Quickstart¶
Authenticate¶
In order to use the ODP SDK, you need to authenticate using your provided API-key. This is achieved by setting the api_key-argument when instantiating ODPClient:
from odp_sdk import ODPClient
client = ODPClient(api_key="<my-api-key>")
You can also set the COGNITE_API_KEY environment variable:
$ export COGNITE_API_KEY=<my-api-key>
Download Ocean Data¶
Downloading ocean data is very easy once you have instantiated the ODPClient. The data is then returned as a Pandas DataFrame
df = client.casts(longitude=[-25, 35], latitude=[50, 80], timespan=["2018-06-01", "2018-06-30"])
It is also possible to specify what parameters to download:
df = client.casts(
longitude = [-25, 35],
latitude = [50, 80],
timespan = ["2018-06-01", "2018-06-30"],
parameters = ["date", "lon", "lat", "z", "Temperature", "Salinity"
)
In some instances, some filtering is necessary before downloading the data. This is achieved by first listing the available casts:
casts = client.get_available_casts(
longitude = [-25, 35],
latitude = [50, 80],
timespan = ["2018-06-01", "2018-06-30"],
metadata_parameters = ["extId", "date", "time", "lat", "lon", "country", "Platform", "dataset_code"
)
Then apply any desirable filters before downloading the data:
casts_norway = casts[casts.country == "NORWAY"]

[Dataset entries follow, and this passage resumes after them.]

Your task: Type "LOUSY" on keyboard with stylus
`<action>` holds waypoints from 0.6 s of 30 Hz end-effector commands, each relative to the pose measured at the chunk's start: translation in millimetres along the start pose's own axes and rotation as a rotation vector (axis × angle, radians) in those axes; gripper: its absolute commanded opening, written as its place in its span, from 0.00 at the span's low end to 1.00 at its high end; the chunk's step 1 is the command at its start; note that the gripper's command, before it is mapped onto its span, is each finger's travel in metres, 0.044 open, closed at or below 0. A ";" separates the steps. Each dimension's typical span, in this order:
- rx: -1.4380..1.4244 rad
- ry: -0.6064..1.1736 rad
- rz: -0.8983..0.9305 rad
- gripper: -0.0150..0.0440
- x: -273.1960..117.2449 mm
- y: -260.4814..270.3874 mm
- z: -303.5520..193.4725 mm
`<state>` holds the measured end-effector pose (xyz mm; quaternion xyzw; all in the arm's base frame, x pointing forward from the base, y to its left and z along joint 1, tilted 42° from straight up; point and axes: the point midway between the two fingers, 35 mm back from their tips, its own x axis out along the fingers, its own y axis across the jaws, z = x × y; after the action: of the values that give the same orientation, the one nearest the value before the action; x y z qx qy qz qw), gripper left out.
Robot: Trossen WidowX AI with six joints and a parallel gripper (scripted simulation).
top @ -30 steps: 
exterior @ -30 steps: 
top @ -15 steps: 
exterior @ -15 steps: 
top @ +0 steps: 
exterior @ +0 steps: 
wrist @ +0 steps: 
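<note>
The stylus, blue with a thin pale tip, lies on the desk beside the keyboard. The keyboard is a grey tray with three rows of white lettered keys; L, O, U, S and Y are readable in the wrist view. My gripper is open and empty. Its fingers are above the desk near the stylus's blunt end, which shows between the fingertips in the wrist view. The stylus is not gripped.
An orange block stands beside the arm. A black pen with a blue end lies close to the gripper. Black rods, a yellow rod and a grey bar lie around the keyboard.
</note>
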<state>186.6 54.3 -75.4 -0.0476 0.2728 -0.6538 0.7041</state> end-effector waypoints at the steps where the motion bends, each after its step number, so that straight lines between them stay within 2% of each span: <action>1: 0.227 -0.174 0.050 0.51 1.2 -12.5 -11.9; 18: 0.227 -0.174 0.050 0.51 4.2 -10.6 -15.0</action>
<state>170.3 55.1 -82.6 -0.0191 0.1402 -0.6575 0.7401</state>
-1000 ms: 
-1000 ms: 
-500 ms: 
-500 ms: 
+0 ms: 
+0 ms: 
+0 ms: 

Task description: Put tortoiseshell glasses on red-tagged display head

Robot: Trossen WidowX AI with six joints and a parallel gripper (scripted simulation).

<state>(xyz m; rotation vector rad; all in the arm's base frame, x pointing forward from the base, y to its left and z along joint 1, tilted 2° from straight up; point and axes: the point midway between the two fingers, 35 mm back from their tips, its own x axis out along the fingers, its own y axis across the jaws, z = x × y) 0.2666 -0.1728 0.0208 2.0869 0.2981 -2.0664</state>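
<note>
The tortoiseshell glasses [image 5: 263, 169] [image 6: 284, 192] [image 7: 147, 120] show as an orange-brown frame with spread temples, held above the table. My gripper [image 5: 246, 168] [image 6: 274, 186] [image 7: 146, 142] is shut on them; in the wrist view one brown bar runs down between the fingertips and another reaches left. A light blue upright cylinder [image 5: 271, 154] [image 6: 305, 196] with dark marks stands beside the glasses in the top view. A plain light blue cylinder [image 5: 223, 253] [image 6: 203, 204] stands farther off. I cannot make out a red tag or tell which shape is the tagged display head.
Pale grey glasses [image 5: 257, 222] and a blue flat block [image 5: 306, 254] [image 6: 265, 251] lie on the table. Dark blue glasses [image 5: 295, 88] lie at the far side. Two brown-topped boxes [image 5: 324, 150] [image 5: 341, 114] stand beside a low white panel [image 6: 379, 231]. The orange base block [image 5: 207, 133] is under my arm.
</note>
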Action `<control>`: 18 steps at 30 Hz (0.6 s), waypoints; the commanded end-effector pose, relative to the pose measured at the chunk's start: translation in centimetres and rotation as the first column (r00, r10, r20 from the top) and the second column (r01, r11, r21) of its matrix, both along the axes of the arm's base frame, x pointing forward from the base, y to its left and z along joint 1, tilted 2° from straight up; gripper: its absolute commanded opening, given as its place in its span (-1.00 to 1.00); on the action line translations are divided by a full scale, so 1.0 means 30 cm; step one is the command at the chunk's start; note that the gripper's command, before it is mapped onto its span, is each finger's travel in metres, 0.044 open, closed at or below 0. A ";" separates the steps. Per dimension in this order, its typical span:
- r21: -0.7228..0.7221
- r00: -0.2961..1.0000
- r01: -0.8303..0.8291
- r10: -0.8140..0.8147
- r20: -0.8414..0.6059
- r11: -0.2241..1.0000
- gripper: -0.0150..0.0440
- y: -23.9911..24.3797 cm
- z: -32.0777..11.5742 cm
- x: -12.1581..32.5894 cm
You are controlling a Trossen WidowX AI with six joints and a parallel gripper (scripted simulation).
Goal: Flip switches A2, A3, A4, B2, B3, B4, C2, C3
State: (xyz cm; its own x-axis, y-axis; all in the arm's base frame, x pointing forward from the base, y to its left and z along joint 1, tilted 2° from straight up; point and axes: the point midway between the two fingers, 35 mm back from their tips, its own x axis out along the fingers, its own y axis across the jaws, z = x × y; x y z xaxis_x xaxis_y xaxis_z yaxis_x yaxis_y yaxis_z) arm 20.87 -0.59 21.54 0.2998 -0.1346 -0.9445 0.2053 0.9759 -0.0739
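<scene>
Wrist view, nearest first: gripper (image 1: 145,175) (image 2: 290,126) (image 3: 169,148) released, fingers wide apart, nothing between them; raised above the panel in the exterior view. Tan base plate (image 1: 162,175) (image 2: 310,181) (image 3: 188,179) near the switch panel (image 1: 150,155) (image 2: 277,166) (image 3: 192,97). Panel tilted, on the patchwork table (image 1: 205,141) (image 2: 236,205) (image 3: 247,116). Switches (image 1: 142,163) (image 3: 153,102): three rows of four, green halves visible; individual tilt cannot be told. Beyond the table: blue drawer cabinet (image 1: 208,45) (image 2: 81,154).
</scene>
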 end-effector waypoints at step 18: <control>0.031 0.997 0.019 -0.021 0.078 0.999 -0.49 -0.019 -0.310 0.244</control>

df = client.download_data_from_casts(casts_norway.extId.tolist(),
parameters=["date", "lat", "lon", "z", "Temperature", "Salinity")
You can also download the cast metadata:
df = client.get_metadata(casts_norway.extId.tolist())
API¶
ODPClient¶
-
class
odp_sdk.ODPClient(api_key: str = None, project: str = 'odp', client_name: str = 'ODPPythonSDK', base_url: str = None, max_workers: int = None, headers: Dict[str, str] = None, timeout: int = None, token: Union[str, Callable[[], str], None] = None, disable_pypi_version_check: Optional[bool] = None, debug: bool = False, info_odp: bool = True)¶ Main entrypoint into the Ocean Data Platform SDK. All services are made available through this object.
Download cast data, containing ocean measurements through the water column around the globe.
Example:
from odp_sdk import ODPClient client = ODPClient(api_key=MY_API_KEY) df = client.casts(longitude=[-10,35], latitude=[50,80], timespan=['2018-03-01','2018-09-01'])
-
casts(longitude: Tuple[float, float] = (-180.0, 180.0), latitude: Tuple[float, float] = (-90.0, 90.0), timespan: Tuple[str, str] = ('1700-01-01', '2050-01-01'), n_threads: int = 35, include_flagged_data: bool = True, parameters: List[str] = None) → Optional[pandas.core.frame.DataFrame]¶ Download cast data within search criteria
Parameters: - longitude – list of min and max longitude, i.e [-10,35]
- latitude – list of min and max latitude, i.e [50,80]
- timespan – list of min and max datetime string [‘YYYY-MM-DD’] i.e [‘2018-03-01’,‘2018-09-01’]
- n_threads – Number of threads to use
- include_flagged_data – Boolean, whether flagged data that is flagged should be included or not
- parameters – List of parameters to be included in DataFrame. If None all column are included. I.e. parameters=[‘date’,’lon’,’lat’,’Temperature’,’Oxygen’]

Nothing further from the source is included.